**Source information**

◇ ◇ ◇ ◇ ◇

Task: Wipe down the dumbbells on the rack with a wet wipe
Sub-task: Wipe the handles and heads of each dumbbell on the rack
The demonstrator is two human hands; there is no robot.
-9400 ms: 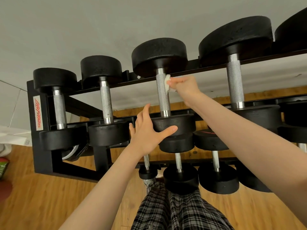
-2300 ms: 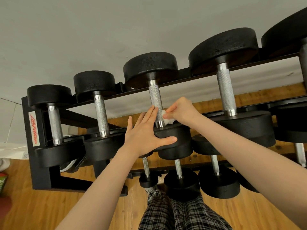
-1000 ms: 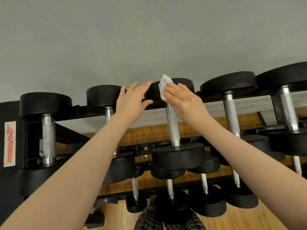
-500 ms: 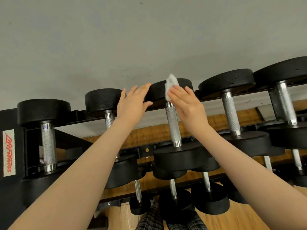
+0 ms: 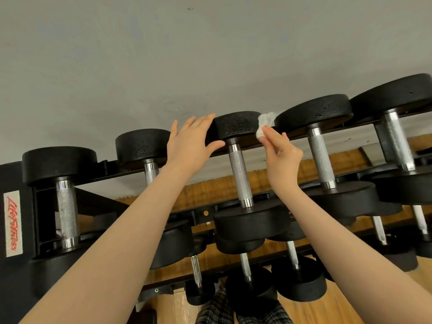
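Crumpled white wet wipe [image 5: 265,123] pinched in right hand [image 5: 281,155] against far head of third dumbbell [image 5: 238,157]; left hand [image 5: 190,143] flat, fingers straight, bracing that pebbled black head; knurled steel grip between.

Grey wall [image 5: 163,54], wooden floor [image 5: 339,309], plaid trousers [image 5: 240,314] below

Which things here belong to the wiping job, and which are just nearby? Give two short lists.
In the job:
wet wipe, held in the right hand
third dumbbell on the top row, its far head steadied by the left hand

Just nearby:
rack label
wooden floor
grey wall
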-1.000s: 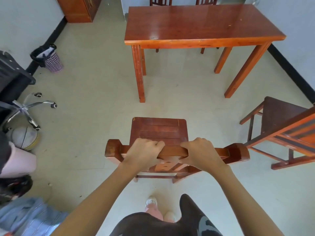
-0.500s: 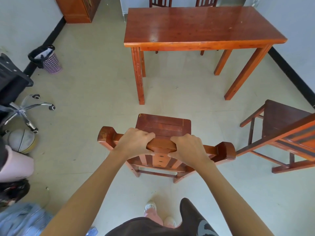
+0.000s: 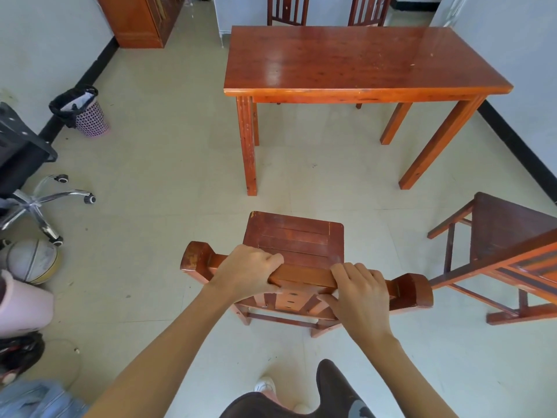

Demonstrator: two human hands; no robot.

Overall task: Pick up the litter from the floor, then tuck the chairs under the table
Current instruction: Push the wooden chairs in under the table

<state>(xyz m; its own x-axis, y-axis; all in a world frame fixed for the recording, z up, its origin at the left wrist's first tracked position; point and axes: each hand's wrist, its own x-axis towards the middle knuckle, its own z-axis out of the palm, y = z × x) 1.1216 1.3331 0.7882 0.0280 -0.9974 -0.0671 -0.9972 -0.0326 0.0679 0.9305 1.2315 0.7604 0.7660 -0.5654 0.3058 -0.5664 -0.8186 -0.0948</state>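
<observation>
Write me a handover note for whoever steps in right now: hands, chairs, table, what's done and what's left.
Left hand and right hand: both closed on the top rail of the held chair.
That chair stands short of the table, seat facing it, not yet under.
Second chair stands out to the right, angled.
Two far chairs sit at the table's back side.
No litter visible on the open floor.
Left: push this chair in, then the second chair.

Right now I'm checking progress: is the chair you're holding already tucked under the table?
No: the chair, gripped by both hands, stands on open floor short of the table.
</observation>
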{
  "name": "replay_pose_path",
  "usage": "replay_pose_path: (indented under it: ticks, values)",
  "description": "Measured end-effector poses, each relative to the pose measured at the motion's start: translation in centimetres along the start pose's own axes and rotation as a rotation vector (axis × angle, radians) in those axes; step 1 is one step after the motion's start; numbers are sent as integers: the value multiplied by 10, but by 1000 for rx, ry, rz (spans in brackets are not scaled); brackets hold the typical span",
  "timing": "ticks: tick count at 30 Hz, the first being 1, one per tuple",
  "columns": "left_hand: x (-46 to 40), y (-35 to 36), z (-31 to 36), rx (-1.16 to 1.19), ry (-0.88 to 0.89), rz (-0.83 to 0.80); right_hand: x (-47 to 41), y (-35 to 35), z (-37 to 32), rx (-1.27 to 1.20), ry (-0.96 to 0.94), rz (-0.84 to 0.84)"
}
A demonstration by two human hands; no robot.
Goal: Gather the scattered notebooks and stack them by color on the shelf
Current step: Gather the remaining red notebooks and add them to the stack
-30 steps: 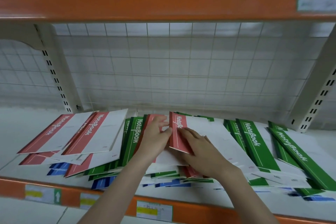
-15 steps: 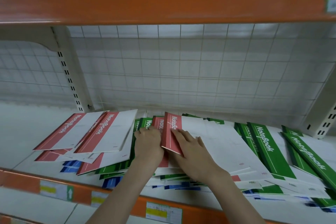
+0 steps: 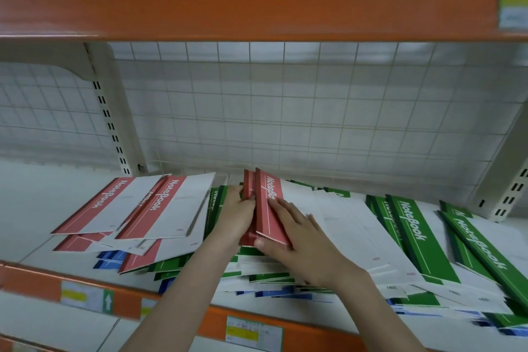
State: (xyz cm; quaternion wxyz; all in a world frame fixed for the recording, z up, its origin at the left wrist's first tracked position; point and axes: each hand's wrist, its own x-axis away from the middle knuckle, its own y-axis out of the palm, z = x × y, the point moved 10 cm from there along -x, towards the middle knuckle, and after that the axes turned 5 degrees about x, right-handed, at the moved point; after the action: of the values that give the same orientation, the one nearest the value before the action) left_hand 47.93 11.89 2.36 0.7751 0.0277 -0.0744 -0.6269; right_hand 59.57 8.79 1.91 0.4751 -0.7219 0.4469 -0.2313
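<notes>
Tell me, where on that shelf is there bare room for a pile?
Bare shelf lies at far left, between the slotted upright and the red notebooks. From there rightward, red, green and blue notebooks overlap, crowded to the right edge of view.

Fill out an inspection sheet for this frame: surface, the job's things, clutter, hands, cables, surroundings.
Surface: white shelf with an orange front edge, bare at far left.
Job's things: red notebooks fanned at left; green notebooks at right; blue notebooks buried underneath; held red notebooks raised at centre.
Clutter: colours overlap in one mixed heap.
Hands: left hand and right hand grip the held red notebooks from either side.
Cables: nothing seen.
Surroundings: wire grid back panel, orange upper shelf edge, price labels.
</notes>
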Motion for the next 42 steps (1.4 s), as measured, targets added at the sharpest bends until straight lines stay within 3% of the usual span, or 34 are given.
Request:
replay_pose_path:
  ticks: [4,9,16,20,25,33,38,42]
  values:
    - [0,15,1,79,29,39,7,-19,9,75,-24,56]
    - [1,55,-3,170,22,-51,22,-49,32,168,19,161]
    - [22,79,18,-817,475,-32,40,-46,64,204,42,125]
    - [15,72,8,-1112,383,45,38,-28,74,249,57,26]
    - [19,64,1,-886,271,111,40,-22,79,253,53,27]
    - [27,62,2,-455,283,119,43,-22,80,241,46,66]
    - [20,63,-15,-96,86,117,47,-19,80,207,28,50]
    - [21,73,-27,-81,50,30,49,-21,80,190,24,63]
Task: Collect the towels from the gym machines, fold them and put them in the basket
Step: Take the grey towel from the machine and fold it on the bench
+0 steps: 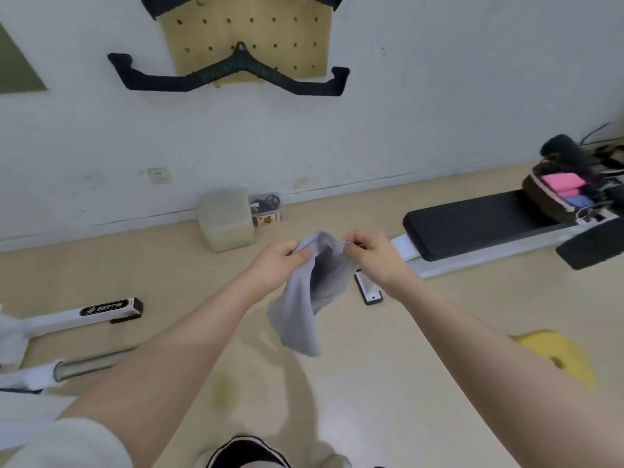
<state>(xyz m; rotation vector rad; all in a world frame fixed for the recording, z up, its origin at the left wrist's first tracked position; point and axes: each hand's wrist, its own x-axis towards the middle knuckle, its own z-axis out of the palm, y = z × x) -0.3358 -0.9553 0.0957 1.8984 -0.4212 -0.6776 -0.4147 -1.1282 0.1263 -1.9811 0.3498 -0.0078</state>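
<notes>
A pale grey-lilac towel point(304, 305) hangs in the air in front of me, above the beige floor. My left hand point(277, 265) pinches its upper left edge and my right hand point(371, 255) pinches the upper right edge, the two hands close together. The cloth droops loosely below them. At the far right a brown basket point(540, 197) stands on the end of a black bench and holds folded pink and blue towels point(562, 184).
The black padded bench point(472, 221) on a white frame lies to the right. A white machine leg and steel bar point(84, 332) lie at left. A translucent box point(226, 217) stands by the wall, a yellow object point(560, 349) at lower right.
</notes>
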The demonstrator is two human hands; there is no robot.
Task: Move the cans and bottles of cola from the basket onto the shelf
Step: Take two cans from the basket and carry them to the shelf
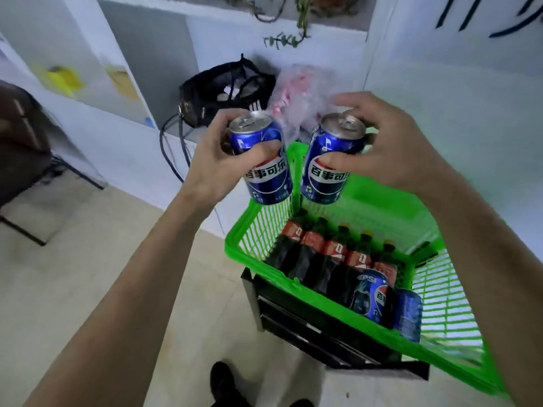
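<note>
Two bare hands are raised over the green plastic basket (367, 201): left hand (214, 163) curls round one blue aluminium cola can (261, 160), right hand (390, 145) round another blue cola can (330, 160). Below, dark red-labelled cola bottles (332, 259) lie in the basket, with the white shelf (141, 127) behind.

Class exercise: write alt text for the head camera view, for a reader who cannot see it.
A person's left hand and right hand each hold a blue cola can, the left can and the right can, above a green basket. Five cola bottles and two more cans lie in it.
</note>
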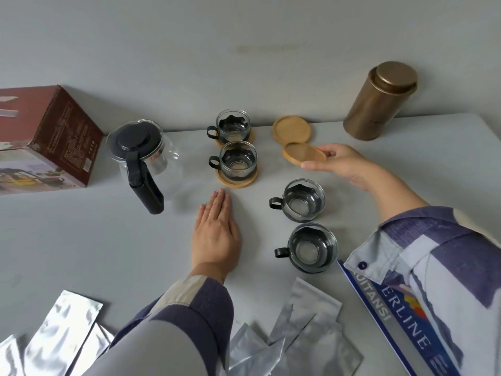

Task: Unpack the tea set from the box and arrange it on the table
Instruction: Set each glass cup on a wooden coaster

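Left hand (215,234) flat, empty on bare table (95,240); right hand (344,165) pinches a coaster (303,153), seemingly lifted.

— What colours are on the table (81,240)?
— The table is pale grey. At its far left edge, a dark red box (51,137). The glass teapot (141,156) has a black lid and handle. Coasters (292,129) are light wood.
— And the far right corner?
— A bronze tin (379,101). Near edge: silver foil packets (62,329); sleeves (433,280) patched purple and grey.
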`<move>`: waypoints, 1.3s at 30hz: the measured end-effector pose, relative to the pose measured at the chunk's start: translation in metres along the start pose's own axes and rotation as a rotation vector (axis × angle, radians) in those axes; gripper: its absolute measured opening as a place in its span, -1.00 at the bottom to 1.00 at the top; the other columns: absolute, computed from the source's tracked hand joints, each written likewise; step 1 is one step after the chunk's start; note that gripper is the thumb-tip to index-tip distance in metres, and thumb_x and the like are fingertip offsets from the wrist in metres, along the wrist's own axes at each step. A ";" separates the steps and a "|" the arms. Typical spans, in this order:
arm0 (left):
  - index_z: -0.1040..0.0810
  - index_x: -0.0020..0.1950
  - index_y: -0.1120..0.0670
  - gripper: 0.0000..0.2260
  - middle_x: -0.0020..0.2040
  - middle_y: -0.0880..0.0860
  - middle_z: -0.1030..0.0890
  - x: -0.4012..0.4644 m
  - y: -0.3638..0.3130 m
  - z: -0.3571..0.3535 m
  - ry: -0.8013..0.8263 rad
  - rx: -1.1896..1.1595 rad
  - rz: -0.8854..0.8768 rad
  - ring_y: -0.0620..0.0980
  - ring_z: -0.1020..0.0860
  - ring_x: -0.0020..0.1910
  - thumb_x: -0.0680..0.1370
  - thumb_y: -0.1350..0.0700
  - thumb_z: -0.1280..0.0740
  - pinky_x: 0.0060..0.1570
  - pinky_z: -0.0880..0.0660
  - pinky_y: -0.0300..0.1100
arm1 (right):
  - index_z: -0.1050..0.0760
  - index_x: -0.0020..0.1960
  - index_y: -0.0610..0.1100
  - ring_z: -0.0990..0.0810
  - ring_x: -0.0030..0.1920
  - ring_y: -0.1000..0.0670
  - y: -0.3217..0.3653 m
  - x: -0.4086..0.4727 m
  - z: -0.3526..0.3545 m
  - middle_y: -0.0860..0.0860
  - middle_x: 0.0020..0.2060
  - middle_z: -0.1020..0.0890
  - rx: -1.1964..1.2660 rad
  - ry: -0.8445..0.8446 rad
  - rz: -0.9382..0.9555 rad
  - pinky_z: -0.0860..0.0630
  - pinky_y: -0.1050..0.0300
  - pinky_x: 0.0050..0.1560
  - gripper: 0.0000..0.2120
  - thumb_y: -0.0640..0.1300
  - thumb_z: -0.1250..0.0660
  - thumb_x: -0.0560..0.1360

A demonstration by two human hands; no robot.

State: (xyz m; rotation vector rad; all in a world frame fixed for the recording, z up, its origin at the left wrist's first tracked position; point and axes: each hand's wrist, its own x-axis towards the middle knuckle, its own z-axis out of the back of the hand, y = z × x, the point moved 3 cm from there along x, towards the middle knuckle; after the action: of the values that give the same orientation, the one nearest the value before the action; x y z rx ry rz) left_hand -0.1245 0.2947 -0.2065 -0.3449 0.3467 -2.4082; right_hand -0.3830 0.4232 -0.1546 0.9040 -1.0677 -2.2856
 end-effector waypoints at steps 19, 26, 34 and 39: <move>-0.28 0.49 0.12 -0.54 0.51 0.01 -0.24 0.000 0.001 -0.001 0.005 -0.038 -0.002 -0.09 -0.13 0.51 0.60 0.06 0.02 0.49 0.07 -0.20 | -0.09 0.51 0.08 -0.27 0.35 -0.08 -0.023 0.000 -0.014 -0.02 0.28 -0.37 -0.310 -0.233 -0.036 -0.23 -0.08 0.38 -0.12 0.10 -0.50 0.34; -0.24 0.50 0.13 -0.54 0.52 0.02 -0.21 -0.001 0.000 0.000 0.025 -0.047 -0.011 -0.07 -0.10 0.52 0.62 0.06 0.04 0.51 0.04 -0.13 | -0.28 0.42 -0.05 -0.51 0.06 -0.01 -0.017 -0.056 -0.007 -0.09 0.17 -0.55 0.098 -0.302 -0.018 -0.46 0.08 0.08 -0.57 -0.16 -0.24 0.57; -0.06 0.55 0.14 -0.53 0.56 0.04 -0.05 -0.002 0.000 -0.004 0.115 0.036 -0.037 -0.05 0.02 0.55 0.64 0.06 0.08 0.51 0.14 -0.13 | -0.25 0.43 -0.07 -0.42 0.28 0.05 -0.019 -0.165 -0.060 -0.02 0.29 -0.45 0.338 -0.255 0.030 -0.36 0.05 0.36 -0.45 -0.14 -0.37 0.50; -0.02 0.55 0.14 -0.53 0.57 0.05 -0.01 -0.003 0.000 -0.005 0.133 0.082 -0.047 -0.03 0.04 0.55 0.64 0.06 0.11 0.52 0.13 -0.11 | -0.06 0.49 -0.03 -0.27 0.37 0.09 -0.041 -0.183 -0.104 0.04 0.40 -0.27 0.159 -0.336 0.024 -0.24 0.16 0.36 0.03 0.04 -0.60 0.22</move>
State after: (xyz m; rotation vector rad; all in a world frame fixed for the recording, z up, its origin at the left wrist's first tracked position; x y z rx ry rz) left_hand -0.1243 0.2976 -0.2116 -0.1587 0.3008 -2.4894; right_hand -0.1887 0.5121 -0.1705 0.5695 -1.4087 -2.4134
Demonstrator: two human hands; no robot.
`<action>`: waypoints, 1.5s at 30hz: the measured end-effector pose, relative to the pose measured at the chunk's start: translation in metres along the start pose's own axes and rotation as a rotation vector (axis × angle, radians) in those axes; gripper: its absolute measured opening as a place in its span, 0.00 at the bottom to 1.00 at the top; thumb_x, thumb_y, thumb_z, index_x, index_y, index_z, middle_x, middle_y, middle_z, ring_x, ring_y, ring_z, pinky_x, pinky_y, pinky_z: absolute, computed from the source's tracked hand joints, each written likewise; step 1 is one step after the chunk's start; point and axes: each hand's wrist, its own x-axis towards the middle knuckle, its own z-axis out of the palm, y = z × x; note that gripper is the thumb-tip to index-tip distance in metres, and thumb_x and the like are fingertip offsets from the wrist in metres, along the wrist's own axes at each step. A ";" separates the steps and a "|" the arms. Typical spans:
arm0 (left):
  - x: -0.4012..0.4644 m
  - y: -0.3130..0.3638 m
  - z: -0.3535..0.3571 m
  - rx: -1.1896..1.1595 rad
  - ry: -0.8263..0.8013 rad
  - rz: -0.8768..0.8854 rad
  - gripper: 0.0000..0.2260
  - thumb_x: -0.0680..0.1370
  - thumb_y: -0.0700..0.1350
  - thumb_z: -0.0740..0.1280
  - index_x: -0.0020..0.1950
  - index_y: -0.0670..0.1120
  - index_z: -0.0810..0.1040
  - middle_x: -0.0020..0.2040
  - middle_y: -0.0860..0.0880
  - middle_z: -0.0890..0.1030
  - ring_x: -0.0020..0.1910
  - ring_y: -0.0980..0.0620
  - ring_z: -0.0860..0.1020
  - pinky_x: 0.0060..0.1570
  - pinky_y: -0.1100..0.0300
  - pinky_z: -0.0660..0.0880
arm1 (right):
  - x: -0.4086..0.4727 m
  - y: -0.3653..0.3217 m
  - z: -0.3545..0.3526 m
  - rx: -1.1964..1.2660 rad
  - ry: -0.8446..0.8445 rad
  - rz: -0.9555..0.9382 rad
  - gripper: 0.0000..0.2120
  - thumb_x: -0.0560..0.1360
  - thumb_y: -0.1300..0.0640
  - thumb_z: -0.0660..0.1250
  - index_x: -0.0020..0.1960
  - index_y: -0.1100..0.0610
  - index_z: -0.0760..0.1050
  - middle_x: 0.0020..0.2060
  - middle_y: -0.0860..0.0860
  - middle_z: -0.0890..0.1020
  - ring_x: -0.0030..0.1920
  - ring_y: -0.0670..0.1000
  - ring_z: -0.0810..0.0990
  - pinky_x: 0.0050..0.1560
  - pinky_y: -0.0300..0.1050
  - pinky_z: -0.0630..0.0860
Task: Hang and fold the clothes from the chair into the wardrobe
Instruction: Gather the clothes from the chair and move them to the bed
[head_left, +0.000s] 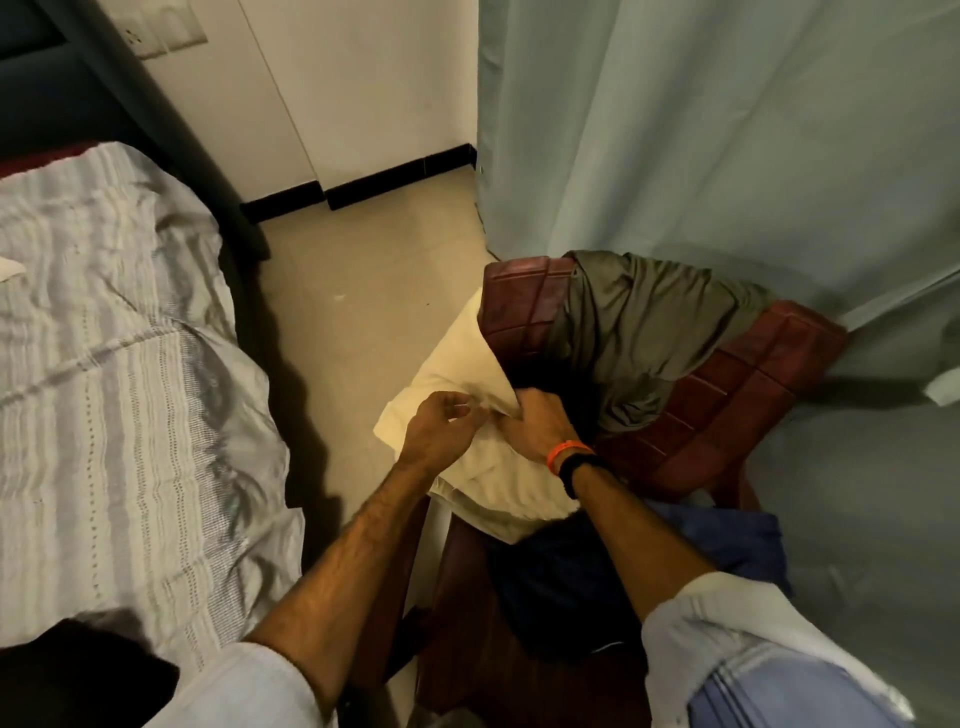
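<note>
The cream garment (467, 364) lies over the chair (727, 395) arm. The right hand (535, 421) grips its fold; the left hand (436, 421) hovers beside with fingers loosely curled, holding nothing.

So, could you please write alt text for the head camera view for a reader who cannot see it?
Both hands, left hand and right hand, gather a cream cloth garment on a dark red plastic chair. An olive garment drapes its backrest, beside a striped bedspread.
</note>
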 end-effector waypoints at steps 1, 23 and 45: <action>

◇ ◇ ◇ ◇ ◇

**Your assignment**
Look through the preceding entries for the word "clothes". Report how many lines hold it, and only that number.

**Solution to this problem**
2